Task objective:
Exactly as written, return all the data, leaving its pictures behind.

-- Dataset excerpt follows --

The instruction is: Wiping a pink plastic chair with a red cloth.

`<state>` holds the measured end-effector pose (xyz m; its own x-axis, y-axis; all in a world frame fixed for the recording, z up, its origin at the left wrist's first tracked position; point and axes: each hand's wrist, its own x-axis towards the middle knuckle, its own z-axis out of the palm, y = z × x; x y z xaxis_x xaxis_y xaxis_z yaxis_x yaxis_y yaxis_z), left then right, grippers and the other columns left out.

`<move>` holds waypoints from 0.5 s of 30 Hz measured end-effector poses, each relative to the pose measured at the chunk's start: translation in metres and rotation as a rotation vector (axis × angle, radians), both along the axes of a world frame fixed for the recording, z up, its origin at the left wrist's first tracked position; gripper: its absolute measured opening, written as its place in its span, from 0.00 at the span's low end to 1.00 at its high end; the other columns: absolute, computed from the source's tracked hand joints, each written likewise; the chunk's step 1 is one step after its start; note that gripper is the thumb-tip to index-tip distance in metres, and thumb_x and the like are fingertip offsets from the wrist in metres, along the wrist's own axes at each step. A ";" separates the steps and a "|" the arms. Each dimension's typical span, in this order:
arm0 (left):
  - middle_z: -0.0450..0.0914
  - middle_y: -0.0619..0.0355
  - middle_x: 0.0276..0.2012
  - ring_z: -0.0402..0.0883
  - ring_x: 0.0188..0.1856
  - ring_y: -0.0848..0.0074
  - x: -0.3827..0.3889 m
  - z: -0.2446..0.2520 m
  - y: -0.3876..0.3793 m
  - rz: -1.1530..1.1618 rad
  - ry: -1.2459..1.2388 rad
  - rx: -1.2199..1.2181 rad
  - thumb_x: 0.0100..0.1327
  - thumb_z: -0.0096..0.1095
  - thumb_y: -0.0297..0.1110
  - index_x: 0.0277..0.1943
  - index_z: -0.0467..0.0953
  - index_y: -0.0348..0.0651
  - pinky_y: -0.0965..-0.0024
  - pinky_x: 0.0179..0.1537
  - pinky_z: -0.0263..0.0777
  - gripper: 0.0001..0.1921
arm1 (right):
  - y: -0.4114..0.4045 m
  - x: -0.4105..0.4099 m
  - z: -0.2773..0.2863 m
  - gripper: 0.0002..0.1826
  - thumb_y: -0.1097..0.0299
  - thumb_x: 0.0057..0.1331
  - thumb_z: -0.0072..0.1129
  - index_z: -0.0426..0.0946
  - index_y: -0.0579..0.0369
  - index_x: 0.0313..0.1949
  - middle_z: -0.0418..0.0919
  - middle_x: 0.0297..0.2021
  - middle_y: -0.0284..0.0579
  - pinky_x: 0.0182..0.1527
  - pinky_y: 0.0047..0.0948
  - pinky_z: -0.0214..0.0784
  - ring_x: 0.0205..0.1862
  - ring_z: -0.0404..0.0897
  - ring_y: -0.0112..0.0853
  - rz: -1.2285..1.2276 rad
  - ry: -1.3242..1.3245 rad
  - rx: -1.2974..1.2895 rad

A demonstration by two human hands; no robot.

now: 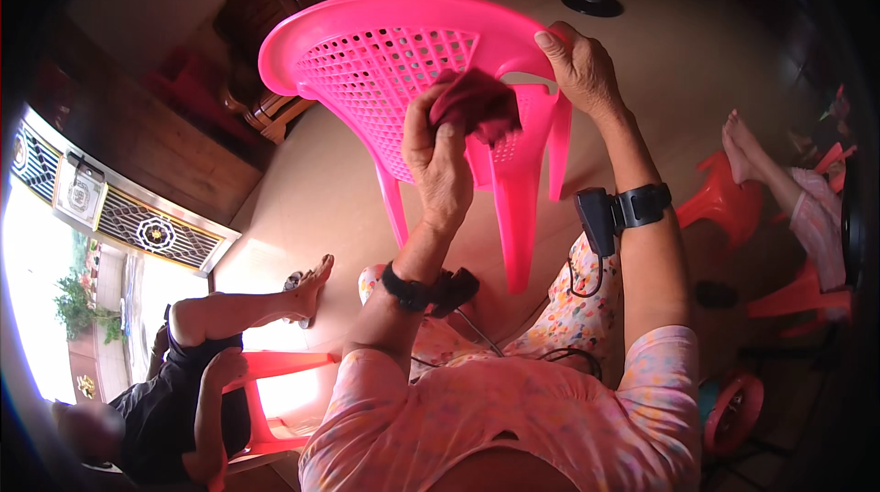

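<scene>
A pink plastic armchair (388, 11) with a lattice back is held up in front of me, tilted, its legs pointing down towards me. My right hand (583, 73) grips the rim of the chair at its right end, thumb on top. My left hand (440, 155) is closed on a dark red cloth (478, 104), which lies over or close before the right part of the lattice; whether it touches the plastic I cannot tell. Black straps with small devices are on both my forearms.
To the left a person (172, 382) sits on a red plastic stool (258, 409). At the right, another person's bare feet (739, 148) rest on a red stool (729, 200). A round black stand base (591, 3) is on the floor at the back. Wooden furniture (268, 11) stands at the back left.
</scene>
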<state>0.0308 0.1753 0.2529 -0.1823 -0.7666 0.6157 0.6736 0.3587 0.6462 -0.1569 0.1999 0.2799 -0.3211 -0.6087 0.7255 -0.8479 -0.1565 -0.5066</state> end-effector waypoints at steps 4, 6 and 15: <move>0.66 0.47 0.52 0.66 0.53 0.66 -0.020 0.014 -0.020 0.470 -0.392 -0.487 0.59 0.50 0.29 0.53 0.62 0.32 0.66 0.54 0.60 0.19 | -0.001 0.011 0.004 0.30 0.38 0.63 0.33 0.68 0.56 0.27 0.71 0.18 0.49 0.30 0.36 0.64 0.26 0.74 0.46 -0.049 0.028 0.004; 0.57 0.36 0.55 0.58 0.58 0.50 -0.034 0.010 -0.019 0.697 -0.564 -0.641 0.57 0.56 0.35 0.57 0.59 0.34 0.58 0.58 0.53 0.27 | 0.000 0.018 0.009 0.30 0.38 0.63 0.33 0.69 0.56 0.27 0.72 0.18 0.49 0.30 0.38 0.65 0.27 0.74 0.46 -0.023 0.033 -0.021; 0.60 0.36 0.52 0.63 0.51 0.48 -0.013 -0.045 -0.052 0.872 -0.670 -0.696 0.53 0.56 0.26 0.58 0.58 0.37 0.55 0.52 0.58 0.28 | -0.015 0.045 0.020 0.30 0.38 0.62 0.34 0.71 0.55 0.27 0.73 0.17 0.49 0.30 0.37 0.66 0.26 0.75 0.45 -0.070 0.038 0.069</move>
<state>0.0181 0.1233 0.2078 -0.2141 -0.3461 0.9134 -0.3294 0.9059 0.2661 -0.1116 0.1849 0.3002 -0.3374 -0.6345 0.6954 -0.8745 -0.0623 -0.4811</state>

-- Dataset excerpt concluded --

Answer to this task:
The instruction is: Wiping a pink plastic chair with a red cloth.

`<state>` holds the measured end-effector pose (xyz m; its own x-axis, y-axis; all in a world frame fixed for the recording, z up, its origin at the left wrist's first tracked position; point and axes: each hand's wrist, its own x-axis towards the middle knuckle, its own z-axis out of the palm, y = z × x; x y z xaxis_x xaxis_y xaxis_z yaxis_x yaxis_y yaxis_z), left then right, grippers and the other columns left out.

`<move>` holds waypoints from 0.5 s of 30 Hz measured end-effector poses, each relative to the pose measured at the chunk's start: translation in metres and rotation as a rotation vector (axis × angle, radians), both along the axes of a world frame fixed for the recording, z up, its origin at the left wrist's first tracked position; gripper: its absolute measured opening, written as its place in its span, from 0.00 at the span's low end to 1.00 at its high end; the other columns: absolute, computed from the source's tracked hand joints, each written likewise; the chunk's step 1 is one step after its start; note that gripper is the thumb-tip to index-tip distance in metres, and thumb_x and the like are fingertip offsets from the wrist in metres, along the wrist's own axes at each step. A ";" separates the steps and a "|" the arms. Each dimension's typical span, in this order:
arm0 (left):
  - middle_z: -0.0450..0.0914
  - middle_y: -0.0619..0.0355
  - middle_x: 0.0276..0.2012
  - ring_z: -0.0402..0.0883
  - ring_x: 0.0188..0.1856
  - ring_y: -0.0848..0.0074
  - x: -0.3827..0.3889 m
  - z: -0.2446..0.2520 m
  - y: -0.3876..0.3793 m
  - rz: -1.1530..1.1618 rad
  - ry: -1.2459..1.2388 rad
  - rx: -1.2199..1.2181 rad
  - thumb_x: 0.0100..0.1327
  - thumb_z: -0.0096..0.1095
  - thumb_y: -0.0297..0.1110
  - index_x: 0.0277..0.1943
  - index_z: -0.0467..0.0953
  - index_y: -0.0348..0.0651
  - pinky_y: -0.0965..-0.0024
  - pinky_x: 0.0179..0.1537
  - pinky_z: -0.0263..0.0777
  - gripper: 0.0001..0.1921
arm1 (right):
  - y: -0.4114..0.4045 m
  - x: -0.4105..0.4099 m
  - z: -0.2773..0.2863 m
  - gripper: 0.0002..0.1826
  - thumb_y: -0.1097..0.0299
  - thumb_x: 0.0057..0.1331
  - thumb_z: -0.0072..0.1129
  - index_z: -0.0426..0.0946
  - index_y: -0.0579..0.0369
  - index_x: 0.0313..0.1949
  - middle_z: -0.0418..0.0919
  - middle_x: 0.0297..0.2021
  - middle_y: -0.0284..0.0579
  - pinky_x: 0.0182..0.1527
  - pinky_y: 0.0047..0.0948
  - pinky_z: -0.0214..0.0784
  - ring_x: 0.0205..0.1862
  - ring_z: -0.0404..0.0897
  - ring_y: -0.0112..0.0853
  - rz: -1.2285..1.2276 rad
  - ry: -1.3242..1.3245 rad
  - rx: -1.2974..1.2895 rad

A demonstration by two human hands; no robot.

now: 

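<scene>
A pink plastic armchair (388, 11) with a lattice back is held up in front of me, tilted, its legs pointing down towards me. My right hand (583, 73) grips the rim of the chair at its right end, thumb on top. My left hand (440, 155) is closed on a dark red cloth (478, 104), which lies over or close before the right part of the lattice; whether it touches the plastic I cannot tell. Black straps with small devices are on both my forearms.
To the left a person (172, 382) sits on a red plastic stool (258, 409). At the right, another person's bare feet (739, 148) rest on a red stool (729, 200). A round black stand base (591, 3) is on the floor at the back. Wooden furniture (268, 11) stands at the back left.
</scene>
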<state>0.0308 0.1753 0.2529 -0.1823 -0.7666 0.6157 0.6736 0.3587 0.6462 -0.1569 0.1999 0.2799 -0.3211 -0.6087 0.7255 -0.8479 -0.1565 -0.5066</state> end-effector waypoints at steps 4, 6 and 15: <move>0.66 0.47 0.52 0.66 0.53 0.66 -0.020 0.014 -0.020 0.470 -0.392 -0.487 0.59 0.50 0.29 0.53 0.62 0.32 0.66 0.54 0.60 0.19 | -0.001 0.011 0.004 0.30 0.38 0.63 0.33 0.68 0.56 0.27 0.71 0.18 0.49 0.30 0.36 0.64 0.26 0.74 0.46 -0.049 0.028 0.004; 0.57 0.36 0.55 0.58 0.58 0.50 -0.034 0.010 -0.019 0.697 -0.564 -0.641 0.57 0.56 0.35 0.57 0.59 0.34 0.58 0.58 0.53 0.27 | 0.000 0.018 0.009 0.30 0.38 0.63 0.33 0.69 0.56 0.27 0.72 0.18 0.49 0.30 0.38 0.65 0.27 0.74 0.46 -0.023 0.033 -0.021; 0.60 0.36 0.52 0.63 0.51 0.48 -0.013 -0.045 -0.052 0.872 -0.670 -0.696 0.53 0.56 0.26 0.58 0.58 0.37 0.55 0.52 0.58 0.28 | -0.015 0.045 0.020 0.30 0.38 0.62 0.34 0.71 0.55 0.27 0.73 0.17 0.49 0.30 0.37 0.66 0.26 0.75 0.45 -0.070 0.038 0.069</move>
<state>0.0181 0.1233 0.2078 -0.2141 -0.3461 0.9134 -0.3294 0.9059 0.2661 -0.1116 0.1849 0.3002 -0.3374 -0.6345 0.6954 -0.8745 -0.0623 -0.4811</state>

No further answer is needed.